Background information
Born1936
Detroit, Michigan
Died26 April 2008
New York, New York
Genresjazz, R&B, soul, gospel
Occupation(s)Singer-songwriter, record producer
LabelsEnd Records, Hallmark Records, 20th Century Fox Records, Prestige Records

Byrdie Green (occasionally credited as Birdie Green) (1936 – April 26, 2008) was a jazz and R&B singer from Michigan.

About[edit]

Byrdie Green was born in Detroit, Michigan[1] in 1936.[2] The daughter of a Baptist minister, she sang first in her father's church. Later she went to New York City and performed in clubs, and at one time was a protege of Ruth Brown. She was the first artist signed to Perri Records, who debuted with Green's 7" "Now is The Time For Love / Be Anything."[3] She began recording with End Records, Hallmark Records and 20th Century Fox Records, cutting singles "How Come / Tremblin" and "Get A Hold Of Yourself / Don't Take Your Love From Me" in the early 1960s.[2][4] The song "Get A Hold Of Yourself" is a blend of blues and gospel, and Billboard calls it "a slew rockaballad" and "her strongest item."[5] Green performed at many popular venues, including The Apollo, Baby Grand, The Cookery and Pier 52, as well as Rutgers University, in Boston[1] and in Bermuda.[6] Around 1965, she was hired by organist Johnny "Hammond" Smith and signed with Prestige Records.[1] Smith's The Stinger Meets the Golden Thrush was released in 1966, with Green singing on "They Call It Stormy Monday" and "If I Ruled The World."[7] Green was acclaimed as "an excellent blues singer", "with a powerfully persuasive voice".[7]

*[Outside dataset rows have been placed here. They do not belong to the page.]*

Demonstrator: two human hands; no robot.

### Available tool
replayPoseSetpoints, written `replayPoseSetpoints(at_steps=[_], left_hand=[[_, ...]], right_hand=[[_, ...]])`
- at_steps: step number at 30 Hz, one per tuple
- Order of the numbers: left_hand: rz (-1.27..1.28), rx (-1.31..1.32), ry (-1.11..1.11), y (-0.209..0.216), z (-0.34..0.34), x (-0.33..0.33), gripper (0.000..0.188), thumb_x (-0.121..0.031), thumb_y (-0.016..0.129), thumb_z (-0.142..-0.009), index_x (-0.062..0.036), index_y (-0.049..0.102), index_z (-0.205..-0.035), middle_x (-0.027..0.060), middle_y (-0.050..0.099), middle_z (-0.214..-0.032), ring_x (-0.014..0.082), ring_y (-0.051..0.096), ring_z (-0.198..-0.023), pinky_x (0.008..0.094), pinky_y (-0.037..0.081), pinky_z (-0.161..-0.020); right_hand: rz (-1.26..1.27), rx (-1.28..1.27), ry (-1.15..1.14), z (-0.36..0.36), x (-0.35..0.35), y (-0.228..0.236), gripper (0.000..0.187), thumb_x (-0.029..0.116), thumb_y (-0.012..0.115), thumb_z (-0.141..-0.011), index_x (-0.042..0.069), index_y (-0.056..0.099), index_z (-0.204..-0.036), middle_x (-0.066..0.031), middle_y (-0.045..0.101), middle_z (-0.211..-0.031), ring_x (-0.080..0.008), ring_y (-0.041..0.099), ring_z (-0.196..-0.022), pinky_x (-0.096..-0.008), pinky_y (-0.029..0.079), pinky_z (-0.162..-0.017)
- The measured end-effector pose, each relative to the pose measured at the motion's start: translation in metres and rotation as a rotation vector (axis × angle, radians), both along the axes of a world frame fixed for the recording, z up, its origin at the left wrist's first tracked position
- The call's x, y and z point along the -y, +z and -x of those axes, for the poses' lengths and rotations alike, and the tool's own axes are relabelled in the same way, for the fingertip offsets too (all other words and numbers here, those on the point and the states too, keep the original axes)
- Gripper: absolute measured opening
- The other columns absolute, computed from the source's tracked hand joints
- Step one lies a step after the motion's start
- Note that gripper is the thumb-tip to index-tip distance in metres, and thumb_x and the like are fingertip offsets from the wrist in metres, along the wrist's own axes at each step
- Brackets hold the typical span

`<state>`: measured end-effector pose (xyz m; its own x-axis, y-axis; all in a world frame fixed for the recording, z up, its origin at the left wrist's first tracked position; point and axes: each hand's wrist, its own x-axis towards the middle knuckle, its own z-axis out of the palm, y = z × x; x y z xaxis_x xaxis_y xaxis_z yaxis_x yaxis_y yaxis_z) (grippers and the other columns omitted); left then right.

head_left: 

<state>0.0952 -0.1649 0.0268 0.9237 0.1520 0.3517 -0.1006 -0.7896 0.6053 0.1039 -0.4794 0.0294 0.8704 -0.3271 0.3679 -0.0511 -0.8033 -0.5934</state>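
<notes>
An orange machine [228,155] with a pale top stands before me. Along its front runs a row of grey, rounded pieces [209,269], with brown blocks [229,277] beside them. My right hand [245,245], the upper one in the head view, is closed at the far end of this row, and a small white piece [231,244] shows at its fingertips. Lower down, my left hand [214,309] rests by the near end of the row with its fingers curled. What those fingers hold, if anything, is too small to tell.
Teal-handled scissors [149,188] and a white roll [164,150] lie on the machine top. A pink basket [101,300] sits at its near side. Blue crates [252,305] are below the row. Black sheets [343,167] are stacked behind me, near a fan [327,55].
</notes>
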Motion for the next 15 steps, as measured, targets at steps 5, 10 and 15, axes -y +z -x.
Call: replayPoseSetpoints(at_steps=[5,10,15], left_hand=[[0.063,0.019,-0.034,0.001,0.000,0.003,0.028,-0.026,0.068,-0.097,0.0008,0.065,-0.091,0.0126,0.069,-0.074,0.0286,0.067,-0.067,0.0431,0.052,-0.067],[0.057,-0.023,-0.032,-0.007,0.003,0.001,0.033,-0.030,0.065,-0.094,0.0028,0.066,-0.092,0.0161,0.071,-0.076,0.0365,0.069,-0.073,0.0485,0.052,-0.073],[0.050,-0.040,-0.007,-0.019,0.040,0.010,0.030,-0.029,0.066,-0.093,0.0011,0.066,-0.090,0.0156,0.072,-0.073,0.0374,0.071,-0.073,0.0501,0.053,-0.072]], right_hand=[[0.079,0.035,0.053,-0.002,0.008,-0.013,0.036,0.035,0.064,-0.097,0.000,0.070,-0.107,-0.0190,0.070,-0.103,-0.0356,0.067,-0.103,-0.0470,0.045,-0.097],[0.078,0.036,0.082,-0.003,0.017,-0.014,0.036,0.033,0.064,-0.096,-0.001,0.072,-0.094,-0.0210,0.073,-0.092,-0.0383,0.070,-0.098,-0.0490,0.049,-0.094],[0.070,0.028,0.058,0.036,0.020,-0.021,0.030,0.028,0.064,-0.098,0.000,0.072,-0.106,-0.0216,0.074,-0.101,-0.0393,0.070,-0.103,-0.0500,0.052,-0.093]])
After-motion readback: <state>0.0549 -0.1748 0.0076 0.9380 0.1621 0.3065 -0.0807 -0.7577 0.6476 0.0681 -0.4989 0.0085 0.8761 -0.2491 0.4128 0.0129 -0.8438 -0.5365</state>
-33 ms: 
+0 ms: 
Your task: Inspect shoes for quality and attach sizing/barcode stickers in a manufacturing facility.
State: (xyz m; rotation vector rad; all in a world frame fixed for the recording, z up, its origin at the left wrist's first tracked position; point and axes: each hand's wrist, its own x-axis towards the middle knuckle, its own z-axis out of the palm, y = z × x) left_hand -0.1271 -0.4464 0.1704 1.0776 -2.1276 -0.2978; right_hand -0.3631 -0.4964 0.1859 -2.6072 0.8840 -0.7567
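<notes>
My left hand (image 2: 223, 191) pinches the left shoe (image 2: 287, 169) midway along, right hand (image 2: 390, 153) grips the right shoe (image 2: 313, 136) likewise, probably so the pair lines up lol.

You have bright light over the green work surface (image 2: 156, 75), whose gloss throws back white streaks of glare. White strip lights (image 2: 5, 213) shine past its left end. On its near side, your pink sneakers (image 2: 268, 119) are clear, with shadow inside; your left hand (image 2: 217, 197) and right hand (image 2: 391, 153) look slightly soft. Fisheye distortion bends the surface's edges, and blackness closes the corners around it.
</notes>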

That same year Green released her first solo full-length The Golden Thrush Strikes At Midnight,[8] featuring Smith[1] on organ on "Goin' Out of My Head," "The Shows of Your Smile" and "Hurt So Bad." Billboard said Green is "a soul singer with a lot to say and who says it well with a touch of the blues, jazz and gospel."[9] Another reviewer said, "Miss Green displays here a skill that enables her to revitalize not only hard-core blues numbers, but also tried pop items .... She sings with much feeling no matter what the tune, and ... she emotes with a conviction few modern blues interpreters have shown."[8] She released two more albums, I Got It Bad (And That Ain't Good) in 1967, which featured Smith,[1] Houston Person, Thornel Schwartz and Jimmy Lewis, and Sister Byrdie! in 1968,[10] which one reviewer called a "gem of soul, blues, and gospel pinned down with Smith's patented organ grooves."[11] Another described it as "slow and moody with some presentations and steppin' out and really telling you where it's at on the others ... always sounding so very groovy."[10] The same year, she appeared on a Nipsey Russell TV show,[10] and, at a performance in New York, was asked by Frank Sinatra to sing an extra set of songs.[10] Her voice was likened to Dinah Washington.[6][12]

Late career[edit]

Green took a break from her career to raise her two daughters,[6] Deborah A. Murray and Dardenella Braxton.[13] She recalls in a 1986 interview in The New York Times "it was necessary to stop, to give them guidance. I could always start my career up again."[6] Green returned to perform at Carnegie Recital Hall in a show entitled Byrdie Green Sings the Blues on 7th March 1975, and continued to work on tour with The Thad Jones/Mel Lewis Orchestra.[2][14][15][16][17] A 1977 live review by The New York Times John S. Wilson calls Green "a cool blues singer–crisp and curt, with a wry, ironic touch–and, in the blues, she projects a warmth and understanding."[18] Another reviewer described her as having "strong, beautifully modulated voice" with "a command of dynamics which enables her to bathe a lyric in a running river of sound - soft, loud, gradations between."[12] In the 1980s she sang at Lickety Split, Adam Clayton Powell Blvd, Sutton's and at Jimmy Weston's, sometimes accompanied by Walter Bishop Jr.[6] In 1989 she was referred to by The New Yorker as the "little known singer Byrdie Green" as she was joined on stage by Max Roach, Jimmy Heath and Carl Coleman.[19] She also toured with Broadway musical Black and Blue.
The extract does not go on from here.